Dataset items:
◇ ◇ ◇ ◇ ◇ ◇ ◇
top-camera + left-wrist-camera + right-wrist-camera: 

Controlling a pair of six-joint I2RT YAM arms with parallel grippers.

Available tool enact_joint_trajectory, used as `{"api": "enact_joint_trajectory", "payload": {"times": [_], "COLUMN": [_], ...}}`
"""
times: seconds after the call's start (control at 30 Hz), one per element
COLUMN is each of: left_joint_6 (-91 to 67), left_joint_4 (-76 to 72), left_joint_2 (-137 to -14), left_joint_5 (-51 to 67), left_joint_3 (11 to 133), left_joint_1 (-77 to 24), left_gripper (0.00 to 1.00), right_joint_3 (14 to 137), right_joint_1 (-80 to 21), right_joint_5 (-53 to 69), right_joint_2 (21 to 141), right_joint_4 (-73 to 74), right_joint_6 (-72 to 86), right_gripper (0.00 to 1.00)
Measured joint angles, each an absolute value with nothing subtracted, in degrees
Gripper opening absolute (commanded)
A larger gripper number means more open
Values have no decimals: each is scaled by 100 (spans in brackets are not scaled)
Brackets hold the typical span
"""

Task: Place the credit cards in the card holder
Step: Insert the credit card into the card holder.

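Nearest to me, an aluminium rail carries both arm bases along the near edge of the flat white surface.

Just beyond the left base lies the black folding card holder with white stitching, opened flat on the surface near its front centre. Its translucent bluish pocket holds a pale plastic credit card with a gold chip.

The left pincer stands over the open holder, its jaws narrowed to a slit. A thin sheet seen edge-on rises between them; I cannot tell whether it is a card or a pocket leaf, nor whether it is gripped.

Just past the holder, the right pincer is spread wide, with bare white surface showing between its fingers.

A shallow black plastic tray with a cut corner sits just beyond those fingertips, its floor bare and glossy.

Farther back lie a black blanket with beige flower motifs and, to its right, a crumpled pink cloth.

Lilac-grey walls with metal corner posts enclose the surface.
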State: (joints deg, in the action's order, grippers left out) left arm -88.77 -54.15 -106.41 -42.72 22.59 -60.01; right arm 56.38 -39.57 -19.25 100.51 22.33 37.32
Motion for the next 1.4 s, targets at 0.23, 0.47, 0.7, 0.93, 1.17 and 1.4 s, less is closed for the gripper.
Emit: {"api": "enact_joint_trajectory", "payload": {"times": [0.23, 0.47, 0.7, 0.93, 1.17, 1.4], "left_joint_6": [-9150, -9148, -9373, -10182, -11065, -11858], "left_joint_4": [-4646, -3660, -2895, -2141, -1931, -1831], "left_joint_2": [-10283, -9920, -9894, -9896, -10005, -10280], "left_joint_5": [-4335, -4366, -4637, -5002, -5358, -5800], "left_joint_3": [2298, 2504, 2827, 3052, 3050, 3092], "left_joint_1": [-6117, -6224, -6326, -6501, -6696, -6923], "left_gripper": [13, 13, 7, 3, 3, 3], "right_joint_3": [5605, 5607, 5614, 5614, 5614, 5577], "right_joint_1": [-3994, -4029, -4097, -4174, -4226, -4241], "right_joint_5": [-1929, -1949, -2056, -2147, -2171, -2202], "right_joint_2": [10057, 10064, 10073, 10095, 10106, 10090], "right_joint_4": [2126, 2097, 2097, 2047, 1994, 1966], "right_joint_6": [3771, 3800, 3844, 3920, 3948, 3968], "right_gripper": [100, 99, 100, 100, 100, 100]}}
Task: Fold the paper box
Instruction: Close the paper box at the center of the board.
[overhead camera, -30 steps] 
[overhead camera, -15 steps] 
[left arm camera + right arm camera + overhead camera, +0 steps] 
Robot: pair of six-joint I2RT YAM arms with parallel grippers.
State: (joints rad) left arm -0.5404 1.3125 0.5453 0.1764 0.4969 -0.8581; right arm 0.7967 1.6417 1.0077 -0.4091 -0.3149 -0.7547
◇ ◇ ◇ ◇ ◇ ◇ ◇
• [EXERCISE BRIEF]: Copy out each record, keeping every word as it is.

• [RESPONSE TO THIS TASK]:
top-camera + left-wrist-camera + right-wrist-camera: 

Controlling a pair of six-joint I2RT YAM arms with parallel grippers.

Available tool enact_joint_trajectory, used as `{"api": "enact_joint_trajectory", "payload": {"times": [_], "COLUMN": [_], ...}}`
"""
times: seconds after the call's start (control at 30 Hz), one per element
COLUMN is each of: left_joint_6 (-91 to 67), left_joint_4 (-76 to 72), left_joint_2 (-137 to -14), left_joint_5 (-51 to 67), left_joint_3 (11 to 133), left_joint_1 (-77 to 24), left_gripper (0.00 to 1.00), right_joint_3 (14 to 137), right_joint_1 (-80 to 21), right_joint_5 (-53 to 69), right_joint_2 (21 to 141), right_joint_4 (-73 to 74), right_joint_6 (-72 to 86), right_gripper (0.00 to 1.00)
Measured joint angles, each an absolute value with nothing subtracted, in degrees
Gripper opening absolute (commanded)
A larger gripper number means more open
Values have no decimals: each is scaled by 100 (spans in brackets are not scaled)
Brackets hold the typical span
"""

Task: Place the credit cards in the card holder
Step: Insert the credit card into the card holder.

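Nearest to me, an aluminium rail carries both arm bases along the near edge of the flat white surface.

Just beyond the left base lies the black folding card holder with white stitching, opened flat on the surface near its front centre. Its translucent bluish pocket holds a pale plastic credit card with a gold chip.

The left pincer stands over the open holder, its jaws narrowed to a slit. A thin sheet seen edge-on rises between them; I cannot tell whether it is a card or a pocket leaf, nor whether it is gripped.

Just past the holder, the right pincer is spread wide, with bare white surface showing between its fingers.

A shallow black plastic tray with a cut corner sits just beyond those fingertips, its floor bare and glossy.

Farther back lie a black blanket with beige flower motifs and, to its right, a crumpled pink cloth.

Lilac-grey walls with metal corner posts enclose the surface.
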State: (joints deg, in the action's order, grippers left out) left arm -88.77 -54.15 -106.41 -42.72 22.59 -60.01; right arm 56.38 -39.57 -19.25 100.51 22.33 37.32
Motion for the next 1.4 s, targets at 0.23, 0.47, 0.7, 0.93, 1.17 and 1.4 s, less is closed for the gripper.
Emit: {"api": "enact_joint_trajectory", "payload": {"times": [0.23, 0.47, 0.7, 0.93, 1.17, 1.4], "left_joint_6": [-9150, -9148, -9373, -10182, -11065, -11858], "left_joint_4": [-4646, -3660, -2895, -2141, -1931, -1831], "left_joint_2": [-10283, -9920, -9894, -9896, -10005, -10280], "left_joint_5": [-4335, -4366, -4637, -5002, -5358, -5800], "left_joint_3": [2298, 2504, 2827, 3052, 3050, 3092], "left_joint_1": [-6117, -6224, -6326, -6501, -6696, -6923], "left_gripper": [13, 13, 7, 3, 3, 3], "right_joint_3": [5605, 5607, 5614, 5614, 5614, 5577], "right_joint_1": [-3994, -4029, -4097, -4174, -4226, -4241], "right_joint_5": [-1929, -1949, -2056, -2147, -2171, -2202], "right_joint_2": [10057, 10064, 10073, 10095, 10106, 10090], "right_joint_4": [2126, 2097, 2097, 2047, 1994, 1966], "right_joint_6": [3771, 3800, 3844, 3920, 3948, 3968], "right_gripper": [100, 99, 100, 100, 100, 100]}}
Task: Fold the paper box
Instruction: Close the paper box at the center of the board.
[overhead camera, -30 steps] 
[overhead camera, -15 steps] 
[left arm camera + right arm camera + overhead camera, +0 steps] 
Robot: pair of six-joint I2RT YAM arms with parallel grippers.
State: (joints rad) left arm -0.5404 1.3125 0.5453 0.1764 0.4969 -0.8581; right arm 0.7967 1.6417 1.0077 -0.4091 -0.3149 -0.7547

Output for this exercise is now complete.